Estante da Sala

[44ª Mostra de São Paulo] Sem Ressentimentos

Esta crítica faz parte da cobertura da 44ª Mostra Internacional de Cinema de São Paulo, que ocorre entre 22 de outubro e 4 de novembro em formato online

Parvis (Benny Radjaipour) é um jovem filho de migrantes iranianos morando na Alemanha. Em uma balada, foi flagrado roubando uma garrafa de bebida do bar e sua pena consiste em 120 horas de trabalho comunitário em um abrigo para refugiados. Lá ele conhece os irmãos Banafshe (Banafshe Hourmazdi) e Amon (Eidin Jalali), recém chegados do Irã. Sem Ressentimentos (Wir, 2020), dirigido por Faraz Shariat e escrito por ele em parceria com Paulina Lorenz, aborda a amizade e a identificação entre os três.

O protagonista, embora criado na Alemanha, não se sente totalmente confortável no país. Sobre ele pesam duplamente o racismo e a homofobia. Em um encontro com ele, um outro rapaz, branco, fala que não gosta de “caras étnicos”, que são “peludos, escuros”, ao que ele responde com a frase que dá nome ao filme, “sem ressentimentos, também não gosto de branco pretencioso”. Apesar do envolvimento sexual, não há conexão, mas sim agressão racista. Já no abrigo, os outros rapazes zombam de seu cabelo descolorido: ele não performa uma masculinidade tradicional.

Parvi se diverte em festas sem fim e o filme tem uma abordagem pop, com músicas e cores vistosos. Ele e Amon se interessam um pelo outro e se aproximam em virtude do que têm em comum. A trajetória de Banafshe é mais difusa: ela é a irmã e a amiga, mas não nos é apresentada como uma personagem completa. Tem seus próprios problemas no país, como o assédio sexual, mas não há um desfecho para ela.

A trajetória de Parvis é semi-autobiográfica. Em determinado momento o diretor congela todas as pessoas em cena e substitui essa imagem por outra, de uma filmagem caseira de sua própria família. O recurso não parece dialogar bem com o restante do filme, a não ser para acrescentar essa camada de informação.
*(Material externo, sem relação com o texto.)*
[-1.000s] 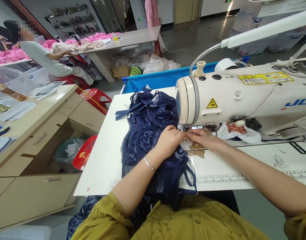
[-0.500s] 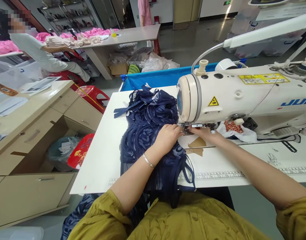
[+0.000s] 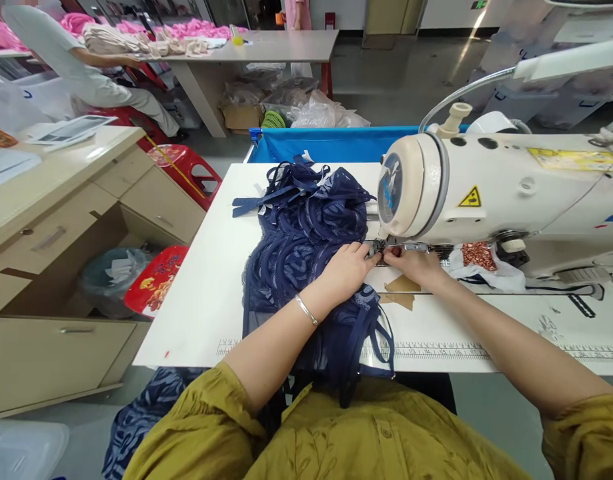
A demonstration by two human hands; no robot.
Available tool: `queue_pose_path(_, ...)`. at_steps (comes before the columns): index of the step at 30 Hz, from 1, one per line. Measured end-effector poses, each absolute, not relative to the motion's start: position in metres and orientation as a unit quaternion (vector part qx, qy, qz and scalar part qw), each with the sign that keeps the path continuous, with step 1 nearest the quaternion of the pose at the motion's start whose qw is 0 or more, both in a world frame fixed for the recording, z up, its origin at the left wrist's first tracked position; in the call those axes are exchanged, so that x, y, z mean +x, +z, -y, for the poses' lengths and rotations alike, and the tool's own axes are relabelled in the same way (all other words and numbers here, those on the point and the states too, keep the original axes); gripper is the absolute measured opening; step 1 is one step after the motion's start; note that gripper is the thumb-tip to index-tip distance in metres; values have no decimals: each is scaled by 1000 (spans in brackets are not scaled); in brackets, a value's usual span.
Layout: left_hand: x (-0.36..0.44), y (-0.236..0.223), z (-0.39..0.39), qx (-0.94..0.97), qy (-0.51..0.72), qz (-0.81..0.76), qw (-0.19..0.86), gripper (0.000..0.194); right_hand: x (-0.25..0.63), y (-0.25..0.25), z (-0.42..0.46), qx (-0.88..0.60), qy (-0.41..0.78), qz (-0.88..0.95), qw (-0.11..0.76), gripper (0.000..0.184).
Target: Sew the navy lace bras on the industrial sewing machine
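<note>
A heap of navy lace bras with straps lies on the white sewing table. My left hand, with a silver bangle at its wrist, rests on the heap's right side. Its fingers are closed on the edge of a bra beside the presser foot. On the other side of the foot, my right hand is pinched at the needle area of the sewing machine. What its fingertips hold is too small to make out. Loose navy straps hang toward the table's front edge.
Brown paper scraps and a printed ruler are on the table. A white cloth with copper sequins sits under the machine arm. Behind stands a blue fabric bin; at left, a drawer cabinet, red stools and a seated person.
The camera view has shifted, so the machine appears farther right. My right hand's fingertips have drawn back slightly from under the presser foot and are pinched together. My left hand stays on the bras.
</note>
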State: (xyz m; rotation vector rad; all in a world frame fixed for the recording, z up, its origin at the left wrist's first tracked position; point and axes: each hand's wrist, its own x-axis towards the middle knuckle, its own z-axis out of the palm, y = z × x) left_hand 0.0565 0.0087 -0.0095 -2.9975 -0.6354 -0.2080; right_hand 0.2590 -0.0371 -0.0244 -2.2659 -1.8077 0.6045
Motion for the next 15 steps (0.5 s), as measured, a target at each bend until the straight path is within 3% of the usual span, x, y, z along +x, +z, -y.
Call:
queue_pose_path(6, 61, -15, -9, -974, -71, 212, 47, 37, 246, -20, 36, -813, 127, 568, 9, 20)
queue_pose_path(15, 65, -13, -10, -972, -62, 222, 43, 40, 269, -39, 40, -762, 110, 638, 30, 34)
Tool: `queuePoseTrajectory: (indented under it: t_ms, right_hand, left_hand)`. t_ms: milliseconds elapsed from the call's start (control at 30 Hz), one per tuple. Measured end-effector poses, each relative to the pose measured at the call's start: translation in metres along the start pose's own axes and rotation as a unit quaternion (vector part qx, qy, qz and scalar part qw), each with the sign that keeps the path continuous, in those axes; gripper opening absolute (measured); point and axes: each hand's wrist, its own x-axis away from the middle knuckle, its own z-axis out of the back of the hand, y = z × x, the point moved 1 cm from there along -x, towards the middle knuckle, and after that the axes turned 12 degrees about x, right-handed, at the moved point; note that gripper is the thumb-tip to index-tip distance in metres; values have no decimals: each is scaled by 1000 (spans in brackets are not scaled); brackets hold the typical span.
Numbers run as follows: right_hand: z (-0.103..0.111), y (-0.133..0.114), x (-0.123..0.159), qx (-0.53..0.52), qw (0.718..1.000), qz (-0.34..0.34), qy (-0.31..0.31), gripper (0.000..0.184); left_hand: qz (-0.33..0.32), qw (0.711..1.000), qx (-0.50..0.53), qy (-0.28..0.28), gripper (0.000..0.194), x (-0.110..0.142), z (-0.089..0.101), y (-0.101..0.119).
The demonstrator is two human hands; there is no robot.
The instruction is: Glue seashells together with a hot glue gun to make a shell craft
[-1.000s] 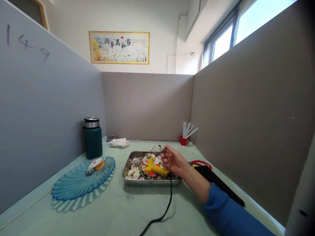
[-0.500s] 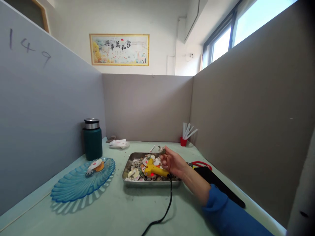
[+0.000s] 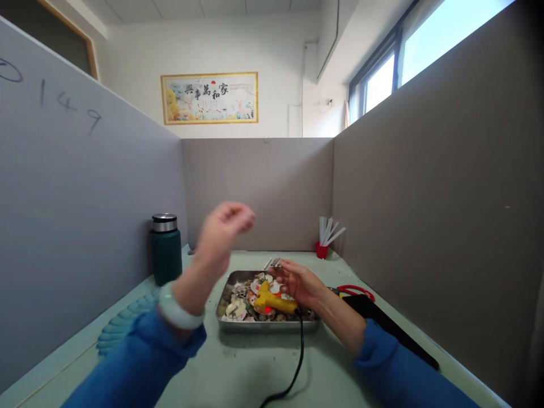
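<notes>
My right hand (image 3: pixel 300 283) reaches over a metal tray (image 3: pixel 263 326) heaped with shells and small colourful bits. Its fingertips are pressed together at the tray's far side on a small greyish piece (image 3: pixel 276 263). A yellow glue gun (image 3: pixel 274 304) with a red light lies in the tray just under that hand, and its black cord (image 3: pixel 300 362) runs toward me. My left hand (image 3: pixel 221 232) is raised in the air left of the tray, fingers bent downward and blurred by motion. It touches nothing, and a white band (image 3: pixel 178 311) sits on its wrist.
Grey partition walls close the desk on three sides. A dark green flask (image 3: pixel 165 249) stands at the left wall, with a blue glass plate (image 3: pixel 114 334) partly behind my left arm. A red cup of white sticks (image 3: pixel 322 249), red scissors (image 3: pixel 357 290) and a black object (image 3: pixel 391 330) are on the right.
My left arm has swung up into view from below, covering most of the blue plate. My right hand has sunk lower over the tray. The camera has tilted slightly up.
</notes>
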Motion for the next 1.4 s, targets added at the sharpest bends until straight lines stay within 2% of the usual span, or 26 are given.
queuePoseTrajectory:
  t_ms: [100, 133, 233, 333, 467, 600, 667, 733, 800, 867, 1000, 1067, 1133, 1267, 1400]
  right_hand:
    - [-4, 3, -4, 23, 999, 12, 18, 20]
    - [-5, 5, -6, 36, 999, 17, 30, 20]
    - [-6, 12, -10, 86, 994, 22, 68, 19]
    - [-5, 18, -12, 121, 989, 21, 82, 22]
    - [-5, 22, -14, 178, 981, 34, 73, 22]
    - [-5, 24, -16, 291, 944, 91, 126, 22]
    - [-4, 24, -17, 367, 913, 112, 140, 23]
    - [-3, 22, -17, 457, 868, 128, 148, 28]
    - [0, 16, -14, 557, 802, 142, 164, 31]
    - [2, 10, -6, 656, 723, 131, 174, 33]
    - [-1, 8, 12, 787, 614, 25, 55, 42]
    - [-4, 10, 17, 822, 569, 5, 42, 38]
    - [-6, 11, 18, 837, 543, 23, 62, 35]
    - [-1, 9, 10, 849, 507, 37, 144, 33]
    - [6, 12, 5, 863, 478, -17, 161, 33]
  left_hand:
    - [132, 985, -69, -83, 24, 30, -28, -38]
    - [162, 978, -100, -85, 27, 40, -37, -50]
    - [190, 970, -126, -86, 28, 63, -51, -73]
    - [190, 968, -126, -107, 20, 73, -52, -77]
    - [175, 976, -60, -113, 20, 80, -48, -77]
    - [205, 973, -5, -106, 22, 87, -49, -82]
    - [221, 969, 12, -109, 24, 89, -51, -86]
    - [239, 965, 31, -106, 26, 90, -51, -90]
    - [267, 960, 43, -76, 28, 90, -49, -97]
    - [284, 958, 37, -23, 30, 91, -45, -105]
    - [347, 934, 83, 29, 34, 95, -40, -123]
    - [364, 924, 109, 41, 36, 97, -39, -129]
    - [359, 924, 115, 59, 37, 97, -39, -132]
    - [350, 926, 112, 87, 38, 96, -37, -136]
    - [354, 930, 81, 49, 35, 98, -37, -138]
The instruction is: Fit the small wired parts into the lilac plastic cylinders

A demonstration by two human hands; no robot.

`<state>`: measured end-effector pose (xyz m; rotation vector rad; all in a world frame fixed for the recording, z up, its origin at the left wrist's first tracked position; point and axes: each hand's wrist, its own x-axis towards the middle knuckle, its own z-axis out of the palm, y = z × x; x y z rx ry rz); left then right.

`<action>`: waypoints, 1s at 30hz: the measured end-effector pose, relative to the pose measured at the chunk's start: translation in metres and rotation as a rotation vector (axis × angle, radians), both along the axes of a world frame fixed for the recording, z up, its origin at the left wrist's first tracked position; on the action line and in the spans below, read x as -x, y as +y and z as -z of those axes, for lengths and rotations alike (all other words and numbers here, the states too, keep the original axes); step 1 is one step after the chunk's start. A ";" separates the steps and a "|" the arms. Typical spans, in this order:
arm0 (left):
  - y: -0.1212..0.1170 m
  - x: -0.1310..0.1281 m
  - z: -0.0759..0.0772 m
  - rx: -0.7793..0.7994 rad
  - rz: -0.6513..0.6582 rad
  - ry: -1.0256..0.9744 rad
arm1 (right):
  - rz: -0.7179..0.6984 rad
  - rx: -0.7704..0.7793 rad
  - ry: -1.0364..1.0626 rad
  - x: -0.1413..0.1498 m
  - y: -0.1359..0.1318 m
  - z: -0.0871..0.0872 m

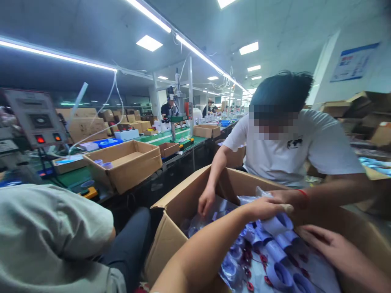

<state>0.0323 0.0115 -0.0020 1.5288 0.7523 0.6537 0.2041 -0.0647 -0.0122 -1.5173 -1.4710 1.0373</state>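
Head camera: a person's left hand (269, 208) reaches into a large cardboard box (171, 240), fingers curled and pressed together over a pale blue rolled packet (276, 225) at the top of a heap of clear-bagged packets (259, 260). The right hand (328, 244) lies flat, fingers spread, on the heap just beside that grip. Just beyond the grip, a co-worker in a white T-shirt (320, 150) bends over the box, one hand (207, 200) dipped in, the other hand (285, 196) touching the bags.
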 end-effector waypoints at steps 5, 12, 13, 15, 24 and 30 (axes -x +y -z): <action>-0.028 0.008 -0.018 -0.501 0.138 0.500 | 0.293 -0.157 0.374 0.003 -0.015 -0.027; -0.030 0.007 -0.012 -0.586 0.258 0.479 | 0.209 -0.284 0.716 0.011 -0.017 -0.031; -0.030 0.007 -0.013 -0.605 0.261 0.457 | 0.194 -0.286 0.748 0.011 -0.017 -0.031; -0.032 0.007 -0.015 -0.638 0.271 0.413 | 0.168 -0.288 0.799 0.011 -0.018 -0.031; -0.038 0.005 -0.022 -0.687 0.297 0.429 | 0.094 -0.301 0.849 0.017 -0.025 -0.039; -0.044 0.002 -0.028 -0.716 0.293 0.453 | 0.148 -0.406 0.792 0.013 -0.024 -0.038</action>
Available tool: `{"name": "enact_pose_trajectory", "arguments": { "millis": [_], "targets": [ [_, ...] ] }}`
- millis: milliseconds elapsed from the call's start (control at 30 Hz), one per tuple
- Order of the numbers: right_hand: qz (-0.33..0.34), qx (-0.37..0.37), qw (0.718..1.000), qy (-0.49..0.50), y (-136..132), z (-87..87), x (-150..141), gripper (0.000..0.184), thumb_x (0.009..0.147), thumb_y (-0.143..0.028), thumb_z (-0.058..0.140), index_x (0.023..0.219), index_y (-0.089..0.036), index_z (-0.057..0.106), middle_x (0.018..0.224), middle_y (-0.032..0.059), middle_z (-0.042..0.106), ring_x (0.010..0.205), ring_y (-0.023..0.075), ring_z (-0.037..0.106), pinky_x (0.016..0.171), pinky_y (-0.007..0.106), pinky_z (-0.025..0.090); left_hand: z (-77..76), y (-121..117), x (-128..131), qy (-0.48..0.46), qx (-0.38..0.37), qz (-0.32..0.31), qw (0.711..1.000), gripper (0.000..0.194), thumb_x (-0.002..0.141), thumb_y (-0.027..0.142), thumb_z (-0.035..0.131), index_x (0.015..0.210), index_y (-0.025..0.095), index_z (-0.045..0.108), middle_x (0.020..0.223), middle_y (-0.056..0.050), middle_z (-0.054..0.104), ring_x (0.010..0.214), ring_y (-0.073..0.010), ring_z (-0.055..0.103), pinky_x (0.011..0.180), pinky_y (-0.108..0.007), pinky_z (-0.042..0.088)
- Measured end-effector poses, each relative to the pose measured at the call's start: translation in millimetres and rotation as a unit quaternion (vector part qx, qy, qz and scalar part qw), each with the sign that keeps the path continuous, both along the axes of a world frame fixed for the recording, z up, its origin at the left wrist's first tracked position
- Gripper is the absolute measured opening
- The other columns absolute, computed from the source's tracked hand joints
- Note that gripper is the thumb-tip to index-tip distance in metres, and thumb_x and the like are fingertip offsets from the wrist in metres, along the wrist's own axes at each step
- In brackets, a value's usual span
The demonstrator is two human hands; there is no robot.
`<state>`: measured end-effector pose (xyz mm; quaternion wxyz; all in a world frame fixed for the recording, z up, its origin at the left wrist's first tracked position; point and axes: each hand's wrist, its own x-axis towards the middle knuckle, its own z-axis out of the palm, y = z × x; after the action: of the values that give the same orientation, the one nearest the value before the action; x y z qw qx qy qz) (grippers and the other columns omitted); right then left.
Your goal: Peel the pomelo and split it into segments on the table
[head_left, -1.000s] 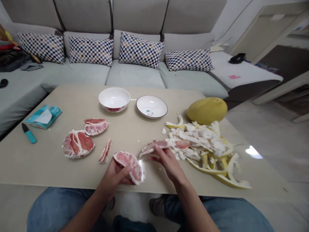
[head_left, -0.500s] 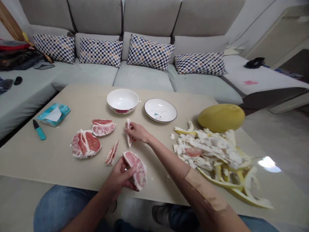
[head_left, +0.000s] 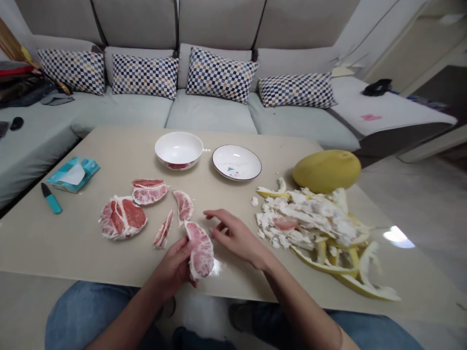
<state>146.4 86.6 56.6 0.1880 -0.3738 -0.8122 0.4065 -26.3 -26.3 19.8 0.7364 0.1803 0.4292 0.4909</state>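
Note:
My left hand (head_left: 174, 266) grips a pink pomelo piece (head_left: 200, 250) with white membrane, near the table's front edge. Just right of that piece, my right hand (head_left: 233, 236) hovers with fingers apart and nothing in them. A single pomelo segment (head_left: 184, 205) lies on the table beyond both hands. Left of it rests a narrow, partly opened segment (head_left: 164, 230). Farther left are a large peeled pomelo chunk (head_left: 123, 218) with red flesh showing and a smaller chunk (head_left: 149, 191) behind it.
A white bowl (head_left: 178, 149) and a dark-rimmed plate (head_left: 237, 163) stand at the back. To the right, a whole yellow pomelo (head_left: 326, 171) sits behind a heap of peel and pith (head_left: 310, 218). A teal-handled knife (head_left: 51, 198) and a tissue pack (head_left: 73, 174) lie left.
My right hand has let go of a pomelo segment, now lying on the table, and drawn back toward me. My left hand still holds its piece, turned a little more upright. The view has shifted slightly.

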Motion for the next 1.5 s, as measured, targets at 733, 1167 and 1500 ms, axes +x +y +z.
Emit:
{"name": "enact_pose_trajectory", "arguments": {
  "millis": [733,1167,1500],
  "targets": [
    [-0.092,-0.140,0.978,0.125,-81,-21.2,10,0.027,0.088,-0.042,0.061,0.095,-0.018,0.071,0.084,0.0028,0.067,0.077,0.0182,0.060,0.069,0.028,0.048,10.8,-12,-1,0.234,0.144,-0.076,0.958,0.050,0.085,0.057,0.064,0.119,0.020,0.063,0.106,-0.009,0.071,0.092,-0.0217,0.068,0.073,-0.029,0.057],
    [-0.049,-0.058,0.994,0.076,-86,-4.4,12,0.045,0.068,-0.012,0.064,0.112,-0.020,0.065,0.104,0.0056,0.068,0.092,0.0200,0.064,0.078,0.029,0.053,16.7,-11,-4,0.288,0.212,-0.111,0.927,0.027,0.083,0.029,0.065,0.108,0.019,0.064,0.107,-0.005,0.052,0.099,-0.0209,0.059,0.083,-0.031,0.056],
    [-0.035,0.054,0.992,0.104,-96,-12.1,6,0.048,0.069,-0.008,0.058,0.115,-0.020,0.062,0.107,0.0080,0.067,0.093,0.0211,0.063,0.081,0.031,0.051,18.7,-14,-1,0.339,0.226,-0.115,0.906,0.032,0.076,0.018,0.064,0.107,0.019,0.060,0.102,-0.002,0.050,0.092,-0.0183,0.057,0.078,-0.029,0.057]
  ]
}}
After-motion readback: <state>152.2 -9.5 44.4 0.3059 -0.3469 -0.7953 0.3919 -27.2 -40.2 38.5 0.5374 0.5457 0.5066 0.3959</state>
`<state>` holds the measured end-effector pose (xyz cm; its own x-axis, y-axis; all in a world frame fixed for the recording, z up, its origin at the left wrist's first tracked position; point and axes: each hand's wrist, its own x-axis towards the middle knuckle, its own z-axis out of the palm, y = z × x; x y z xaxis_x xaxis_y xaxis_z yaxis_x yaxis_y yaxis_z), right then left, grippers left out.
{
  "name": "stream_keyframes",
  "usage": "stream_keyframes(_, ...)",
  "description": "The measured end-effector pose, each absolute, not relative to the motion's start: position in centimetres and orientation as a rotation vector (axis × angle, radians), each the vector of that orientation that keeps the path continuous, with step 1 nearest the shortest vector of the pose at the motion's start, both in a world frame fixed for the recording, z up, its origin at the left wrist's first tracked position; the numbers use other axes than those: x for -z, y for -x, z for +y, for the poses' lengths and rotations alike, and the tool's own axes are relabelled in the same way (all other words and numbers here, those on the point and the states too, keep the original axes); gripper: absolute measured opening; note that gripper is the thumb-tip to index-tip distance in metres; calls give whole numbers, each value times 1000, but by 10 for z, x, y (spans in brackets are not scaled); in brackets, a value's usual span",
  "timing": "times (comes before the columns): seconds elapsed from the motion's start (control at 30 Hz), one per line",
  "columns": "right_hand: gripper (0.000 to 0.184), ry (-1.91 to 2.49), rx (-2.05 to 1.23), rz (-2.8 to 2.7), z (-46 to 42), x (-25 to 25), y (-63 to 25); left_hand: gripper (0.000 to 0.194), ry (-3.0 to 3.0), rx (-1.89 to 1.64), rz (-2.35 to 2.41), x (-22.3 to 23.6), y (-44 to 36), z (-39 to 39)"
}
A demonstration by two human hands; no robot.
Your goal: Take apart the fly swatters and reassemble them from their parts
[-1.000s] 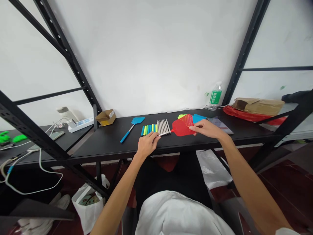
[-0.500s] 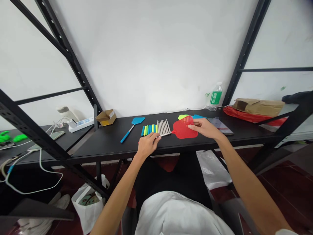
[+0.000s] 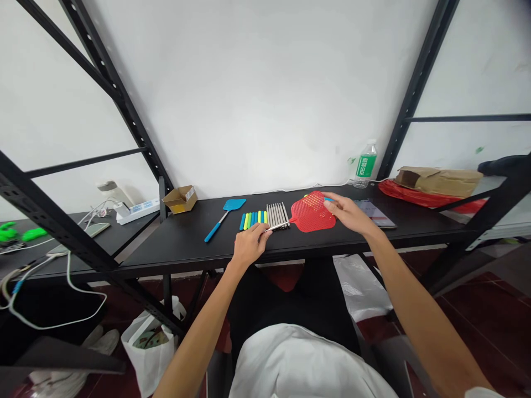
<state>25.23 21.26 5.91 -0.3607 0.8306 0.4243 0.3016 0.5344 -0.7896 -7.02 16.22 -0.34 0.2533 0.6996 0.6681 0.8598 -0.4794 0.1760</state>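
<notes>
A red fly swatter (image 3: 312, 214) is held above the table between both hands. My left hand (image 3: 250, 243) is closed around its handle end, the metal rod showing past the thumb. With thumb and fingers, my right hand (image 3: 346, 213) pinches the right edge of the swatter's perforated head. Behind the left hand lie several blue and yellow-green handle grips (image 3: 249, 220) in a row, with several metal rods (image 3: 277, 213) beside them. Further left rests a whole blue fly swatter (image 3: 224, 218). Blue and yellow-green swatter heads are mostly hidden behind the red one.
On the black table (image 3: 166, 243) stand a small open cardboard box (image 3: 180, 200) at left and a water bottle (image 3: 365, 165) at the back right. A tablet-like flat device (image 3: 375, 214) lies right of my right hand. Black rack posts (image 3: 409, 99) rise on both sides.
The red swatter head dipped slightly, then rose and tilted again. My right hand shifted its pinch toward the head's outer edge. My left hand has stayed almost in place.
</notes>
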Motion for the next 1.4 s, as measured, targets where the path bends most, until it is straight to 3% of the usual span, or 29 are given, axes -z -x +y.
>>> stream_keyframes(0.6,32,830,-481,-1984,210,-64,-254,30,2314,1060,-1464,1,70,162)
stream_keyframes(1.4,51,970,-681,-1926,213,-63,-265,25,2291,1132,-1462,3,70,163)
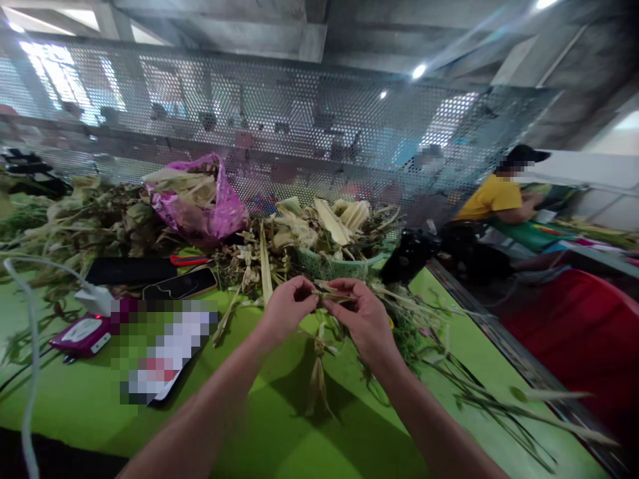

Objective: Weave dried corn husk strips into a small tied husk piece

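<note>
hands: husk was pinched at fingertips by left hand and right hand | place: held above table, near tied husk | risk: thin, dry-looking strip judged liable to be split by hard pulling | text: none legible; white item was pixelated

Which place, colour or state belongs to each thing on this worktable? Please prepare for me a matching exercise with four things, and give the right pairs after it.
Things:
1. plastic bag
2. basket
3. white charger
4. husk piece

Descriptions:
a. pale green, heaped with dry husks
b. held between the left hand and the right hand
c. shiny pink-purple
d. on the power strip

Right pairs: 1-c, 2-a, 3-d, 4-b
</note>
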Demonstrator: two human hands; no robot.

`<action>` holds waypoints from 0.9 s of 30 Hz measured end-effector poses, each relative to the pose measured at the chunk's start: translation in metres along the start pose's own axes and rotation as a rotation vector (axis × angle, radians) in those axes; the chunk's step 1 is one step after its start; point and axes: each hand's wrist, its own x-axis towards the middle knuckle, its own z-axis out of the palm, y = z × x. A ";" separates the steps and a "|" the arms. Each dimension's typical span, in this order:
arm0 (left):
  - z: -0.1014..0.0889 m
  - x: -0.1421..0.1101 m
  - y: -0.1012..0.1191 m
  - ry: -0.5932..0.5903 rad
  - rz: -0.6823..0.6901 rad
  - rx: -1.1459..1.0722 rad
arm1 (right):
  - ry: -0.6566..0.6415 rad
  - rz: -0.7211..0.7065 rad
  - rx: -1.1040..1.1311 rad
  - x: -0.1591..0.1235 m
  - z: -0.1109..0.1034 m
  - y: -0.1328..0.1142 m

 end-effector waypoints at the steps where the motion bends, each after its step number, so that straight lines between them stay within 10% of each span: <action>1: 0.000 0.000 -0.001 0.021 -0.007 -0.031 | 0.018 0.008 0.043 0.000 0.000 -0.002; 9: 0.008 -0.001 0.000 0.107 -0.049 -0.279 | -0.033 0.041 0.063 -0.003 0.006 -0.001; 22: 0.018 -0.008 0.006 0.201 -0.163 -0.468 | 0.033 -0.488 -0.565 -0.008 0.002 0.007; 27: 0.016 -0.011 0.009 0.176 -0.191 -0.467 | 0.040 -0.383 -0.471 -0.005 -0.002 0.006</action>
“Tem palavra para gay no Irã?”, pergunta Parvis para sua mãe em determinado momento. Parece-lhe que não pode existir na terra de seus pais, mas também não é o tipo de homem desejado na Alemanha, devido à marcação de raça. A frustração dele e das pessoas ao seu redor é sobre o esforço para estarem nesse lugar e ainda assim não pertencer. Quando Parvis abraça Amon e eles choram, esse é o encontro de dois corpos, duas solidões, duas ilhas. Sem Ressentimento não ousa, nem arrebata, mas é um retrato sensível de crescimento sendo estrangeiro em sua terra.